玄瀾一咬牙,跪地行了一個五體投地的大禮:“玄瀾必不負皇爺爺厚望!”
“哈哈,好!不愧是朕的孫子!”他大笑兩聲,他的後人該有這種擔當的魄力。(
“那你現在看看這些折子……看出了什麽?”隆平帝指了指那疊刻意挑出來的折子。
玄瀾仔細看了看,發現這些折子全是奏請提左相王嶸為右相的。
“你覺得這些人……會是誰的人?”隆平帝問道。
“王嶸自己的人……”
“還有呢?”隆平帝意味深長的繼續問。
玄瀾腦中靈光一閃:“難道這裏頭還有二皇叔的人?……二皇叔要拉攏王嶸?”
“差不離了,但是還不夠。”他這個孫子的確是個聰明的,隻是到底還是年紀太小了,閱曆不足經驗不足,還需要人來帶著——隻是他已經沒有多少時間了。

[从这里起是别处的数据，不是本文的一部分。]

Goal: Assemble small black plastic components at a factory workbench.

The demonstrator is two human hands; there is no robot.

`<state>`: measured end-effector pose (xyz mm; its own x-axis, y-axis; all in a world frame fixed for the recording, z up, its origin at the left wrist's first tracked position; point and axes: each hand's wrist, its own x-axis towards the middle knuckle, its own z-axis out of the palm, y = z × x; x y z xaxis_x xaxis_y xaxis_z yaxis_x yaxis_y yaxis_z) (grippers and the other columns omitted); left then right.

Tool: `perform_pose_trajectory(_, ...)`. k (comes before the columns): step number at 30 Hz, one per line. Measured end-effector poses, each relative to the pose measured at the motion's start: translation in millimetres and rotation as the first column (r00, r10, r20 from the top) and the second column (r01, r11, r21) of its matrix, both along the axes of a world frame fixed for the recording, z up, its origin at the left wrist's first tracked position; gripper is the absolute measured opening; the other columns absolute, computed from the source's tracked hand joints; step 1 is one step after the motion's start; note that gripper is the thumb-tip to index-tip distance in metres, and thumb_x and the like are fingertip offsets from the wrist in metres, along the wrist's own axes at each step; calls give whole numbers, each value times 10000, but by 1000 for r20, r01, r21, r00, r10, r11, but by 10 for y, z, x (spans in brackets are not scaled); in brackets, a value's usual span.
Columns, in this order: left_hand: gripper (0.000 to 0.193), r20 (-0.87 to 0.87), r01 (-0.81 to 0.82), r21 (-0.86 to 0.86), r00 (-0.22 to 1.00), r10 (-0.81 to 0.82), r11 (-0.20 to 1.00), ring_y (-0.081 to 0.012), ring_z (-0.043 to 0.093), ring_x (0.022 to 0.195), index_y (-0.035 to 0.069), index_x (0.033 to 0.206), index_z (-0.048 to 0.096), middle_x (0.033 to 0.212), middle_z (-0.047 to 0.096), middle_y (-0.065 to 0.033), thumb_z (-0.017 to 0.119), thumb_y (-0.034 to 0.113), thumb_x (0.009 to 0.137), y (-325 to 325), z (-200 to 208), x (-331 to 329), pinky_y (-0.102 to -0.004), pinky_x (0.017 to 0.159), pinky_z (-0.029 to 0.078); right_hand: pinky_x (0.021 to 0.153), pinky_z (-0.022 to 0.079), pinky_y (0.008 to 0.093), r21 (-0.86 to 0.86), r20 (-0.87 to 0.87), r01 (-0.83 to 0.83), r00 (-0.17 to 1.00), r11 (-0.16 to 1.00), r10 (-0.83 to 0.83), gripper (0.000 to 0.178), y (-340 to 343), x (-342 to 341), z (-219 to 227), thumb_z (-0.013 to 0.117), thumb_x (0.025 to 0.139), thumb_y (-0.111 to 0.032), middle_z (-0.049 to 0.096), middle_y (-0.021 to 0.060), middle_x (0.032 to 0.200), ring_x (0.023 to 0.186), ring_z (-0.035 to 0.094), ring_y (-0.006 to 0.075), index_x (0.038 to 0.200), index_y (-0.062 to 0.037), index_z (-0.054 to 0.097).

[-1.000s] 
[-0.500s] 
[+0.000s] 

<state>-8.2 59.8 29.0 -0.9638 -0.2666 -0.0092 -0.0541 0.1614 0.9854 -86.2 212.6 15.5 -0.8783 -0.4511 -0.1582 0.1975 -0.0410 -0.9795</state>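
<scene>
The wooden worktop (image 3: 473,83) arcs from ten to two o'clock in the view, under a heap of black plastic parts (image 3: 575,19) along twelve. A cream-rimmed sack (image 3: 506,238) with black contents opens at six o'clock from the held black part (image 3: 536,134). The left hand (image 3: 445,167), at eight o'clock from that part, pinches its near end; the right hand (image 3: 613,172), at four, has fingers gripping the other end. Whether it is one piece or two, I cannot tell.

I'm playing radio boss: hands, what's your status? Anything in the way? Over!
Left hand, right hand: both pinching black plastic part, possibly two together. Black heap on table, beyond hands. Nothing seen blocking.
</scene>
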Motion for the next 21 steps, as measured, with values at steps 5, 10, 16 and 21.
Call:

歎了口氣,他舉重若輕的提點,“你二皇叔——”提到自己的兒子,他語氣淡漠沒有一絲感情:“你二皇叔當然想要拉攏王嶸,他手底下人不少,就是少這些能在朝堂上說得上話的人,但是你記住王嶸這個人,向來不見兔子不撒鷹,他出生寒門,四十為相,滿朝上下也隻有劉培江三朝元老能夠壓的住他,劉培江乞骸骨告老,右相的位置空了出來,他能夠不肖想位極人臣?”
看著玄瀾抿嘴咬唇的表情,隆平帝笑了:“別擔心的太早……王嶸那麽老奸巨猾心思深沉的人,你當他真會盡心盡力幫老二了——成年的皇子哪裏有你這個小皇孫好掌控?”
他不屑的嗤笑一聲:“右相是位極人臣了……但哪裏及的上無冕而王的顧命大臣?”
玄瀾瞪圓了眼睛,在他過去的十年裏,雖然也接觸過陰謀和詭計,但是如此城府……他實在是第一次知道。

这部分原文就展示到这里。